Raoul Walsh aurait pu se contenter d’une utilisation très stéréotypée de ce personnage. C’est pourtant grâce à Lana qu’Une femme dangereuse acquiert une véritable finesse de ton. Car la femme fatale n’est pas si amorale : l’acte criminel culpabilise Lana au point de la mener tout droit à sa punition : la folie. Deux gros plans magnifiques symbolisent cette évolution quasi inévitable : l’un voit Lana s’approcher de très près de la caméra dans un lent mouvement et arborer un sourire d’un cynisme absolu — c’est le temps de sa victoire sur les hommes ; l’autre, au moment du procès du crime, la montre démaquillée, mal coiffée, le regard fixe et hébété, murmurant des paroles incompréhensibles — c’est le temps de la folie. Une femme dangereuse doit beaucoup à l’interprétation sensible d’Ida Lupino, actrice longtemps oubliée, qui sait d’une simple expression de visage (comme lorsqu’elle fixe la porte à photosynthèse qui lui rappelle son meurtre) faire basculer son personnage de la certitude à la déraison.

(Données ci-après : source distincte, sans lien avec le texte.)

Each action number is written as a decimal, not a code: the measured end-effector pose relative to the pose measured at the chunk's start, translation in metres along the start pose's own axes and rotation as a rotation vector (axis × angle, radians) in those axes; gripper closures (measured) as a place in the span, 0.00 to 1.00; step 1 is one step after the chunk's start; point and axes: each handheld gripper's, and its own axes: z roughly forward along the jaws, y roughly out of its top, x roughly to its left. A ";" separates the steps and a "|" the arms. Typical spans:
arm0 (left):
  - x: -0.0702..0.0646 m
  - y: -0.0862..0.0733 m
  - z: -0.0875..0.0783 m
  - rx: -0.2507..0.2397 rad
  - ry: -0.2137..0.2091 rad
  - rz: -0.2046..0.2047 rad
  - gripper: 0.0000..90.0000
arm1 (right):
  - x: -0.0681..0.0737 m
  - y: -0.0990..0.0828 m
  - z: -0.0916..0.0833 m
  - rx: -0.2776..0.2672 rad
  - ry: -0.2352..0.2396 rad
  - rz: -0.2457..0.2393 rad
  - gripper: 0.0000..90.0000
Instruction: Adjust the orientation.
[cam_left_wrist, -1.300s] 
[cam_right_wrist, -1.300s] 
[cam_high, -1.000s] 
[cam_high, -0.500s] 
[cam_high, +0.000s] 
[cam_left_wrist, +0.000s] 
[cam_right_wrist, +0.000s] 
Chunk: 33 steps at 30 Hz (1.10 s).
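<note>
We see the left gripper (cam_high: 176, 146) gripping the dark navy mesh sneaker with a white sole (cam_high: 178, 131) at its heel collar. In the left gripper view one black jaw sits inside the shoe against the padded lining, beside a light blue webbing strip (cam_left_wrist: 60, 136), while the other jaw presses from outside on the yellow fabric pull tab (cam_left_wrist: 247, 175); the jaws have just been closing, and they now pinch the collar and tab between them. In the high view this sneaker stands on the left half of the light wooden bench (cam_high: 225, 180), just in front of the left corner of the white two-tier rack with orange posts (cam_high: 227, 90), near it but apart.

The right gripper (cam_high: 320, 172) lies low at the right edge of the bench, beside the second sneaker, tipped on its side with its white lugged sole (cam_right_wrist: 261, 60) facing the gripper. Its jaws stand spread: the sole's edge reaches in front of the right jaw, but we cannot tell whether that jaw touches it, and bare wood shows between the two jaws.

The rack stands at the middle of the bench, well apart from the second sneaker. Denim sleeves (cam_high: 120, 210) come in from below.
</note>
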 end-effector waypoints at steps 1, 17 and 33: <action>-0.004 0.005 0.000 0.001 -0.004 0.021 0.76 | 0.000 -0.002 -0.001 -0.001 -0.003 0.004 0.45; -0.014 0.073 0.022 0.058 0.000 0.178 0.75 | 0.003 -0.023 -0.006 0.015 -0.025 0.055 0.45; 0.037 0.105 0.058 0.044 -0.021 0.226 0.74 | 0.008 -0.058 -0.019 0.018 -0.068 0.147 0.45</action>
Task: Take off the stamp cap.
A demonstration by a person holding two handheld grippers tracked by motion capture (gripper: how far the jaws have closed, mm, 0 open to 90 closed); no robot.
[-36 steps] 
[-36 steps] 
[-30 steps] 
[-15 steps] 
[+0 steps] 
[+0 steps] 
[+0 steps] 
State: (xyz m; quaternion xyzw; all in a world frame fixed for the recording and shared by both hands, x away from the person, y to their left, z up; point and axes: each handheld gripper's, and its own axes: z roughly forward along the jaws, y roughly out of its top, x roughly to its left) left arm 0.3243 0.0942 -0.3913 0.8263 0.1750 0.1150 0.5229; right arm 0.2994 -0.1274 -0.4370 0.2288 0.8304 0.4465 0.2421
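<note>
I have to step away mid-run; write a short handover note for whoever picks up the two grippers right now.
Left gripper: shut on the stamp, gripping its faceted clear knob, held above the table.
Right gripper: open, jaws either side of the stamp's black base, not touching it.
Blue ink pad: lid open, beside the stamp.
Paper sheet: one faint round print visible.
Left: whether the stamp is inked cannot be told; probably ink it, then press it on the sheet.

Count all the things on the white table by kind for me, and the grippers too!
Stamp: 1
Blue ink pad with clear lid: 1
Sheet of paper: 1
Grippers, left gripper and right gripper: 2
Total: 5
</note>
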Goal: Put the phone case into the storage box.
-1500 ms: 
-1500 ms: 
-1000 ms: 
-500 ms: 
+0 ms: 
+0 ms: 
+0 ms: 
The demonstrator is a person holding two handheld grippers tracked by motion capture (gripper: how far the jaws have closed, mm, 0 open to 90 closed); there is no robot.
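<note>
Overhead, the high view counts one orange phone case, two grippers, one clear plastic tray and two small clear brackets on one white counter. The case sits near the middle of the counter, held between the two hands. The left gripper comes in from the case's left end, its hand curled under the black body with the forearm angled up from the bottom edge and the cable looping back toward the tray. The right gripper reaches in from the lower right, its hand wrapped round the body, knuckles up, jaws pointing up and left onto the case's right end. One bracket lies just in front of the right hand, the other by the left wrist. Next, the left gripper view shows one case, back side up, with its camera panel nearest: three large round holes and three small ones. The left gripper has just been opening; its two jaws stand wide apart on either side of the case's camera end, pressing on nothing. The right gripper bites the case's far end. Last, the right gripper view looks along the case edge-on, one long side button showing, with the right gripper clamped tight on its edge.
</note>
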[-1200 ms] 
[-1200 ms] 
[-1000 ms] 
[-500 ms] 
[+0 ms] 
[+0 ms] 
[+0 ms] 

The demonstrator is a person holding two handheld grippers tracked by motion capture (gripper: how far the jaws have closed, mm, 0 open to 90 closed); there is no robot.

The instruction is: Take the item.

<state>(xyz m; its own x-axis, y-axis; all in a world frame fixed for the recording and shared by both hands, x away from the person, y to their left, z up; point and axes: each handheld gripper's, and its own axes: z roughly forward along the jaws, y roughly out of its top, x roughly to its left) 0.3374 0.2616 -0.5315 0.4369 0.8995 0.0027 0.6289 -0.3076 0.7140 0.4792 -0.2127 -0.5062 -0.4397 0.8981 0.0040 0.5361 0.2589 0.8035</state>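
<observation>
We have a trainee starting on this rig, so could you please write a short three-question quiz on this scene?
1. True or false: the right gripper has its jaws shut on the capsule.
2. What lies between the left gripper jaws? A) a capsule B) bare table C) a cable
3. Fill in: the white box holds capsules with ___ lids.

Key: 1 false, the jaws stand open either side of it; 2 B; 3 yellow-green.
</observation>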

Aussi mineur qu’il puisse paraître, Une femme dangereuse marque sans doute un tournant dans la carrière de Raoul Walsh. Son film suivant, High Sierra, le propulsera du statut de bon réalisateur de séries B encore limité aux techniques cinématographiques du muet au rang de ses confrères Michael Curtiz, John Ford ou Howard Hawks. Il y retrouvera d’ailleurs Humphrey Bogart, passé d’un rôle secondaire oubliable au rôle principal. Pour l’anecdote, George Raft avait refusé le rôle de High Sierra : il ne vit pas que Bogart allait définitivement le supplanter. Le film noir entre alors dans une toute autre époque : celle de son âge d’or.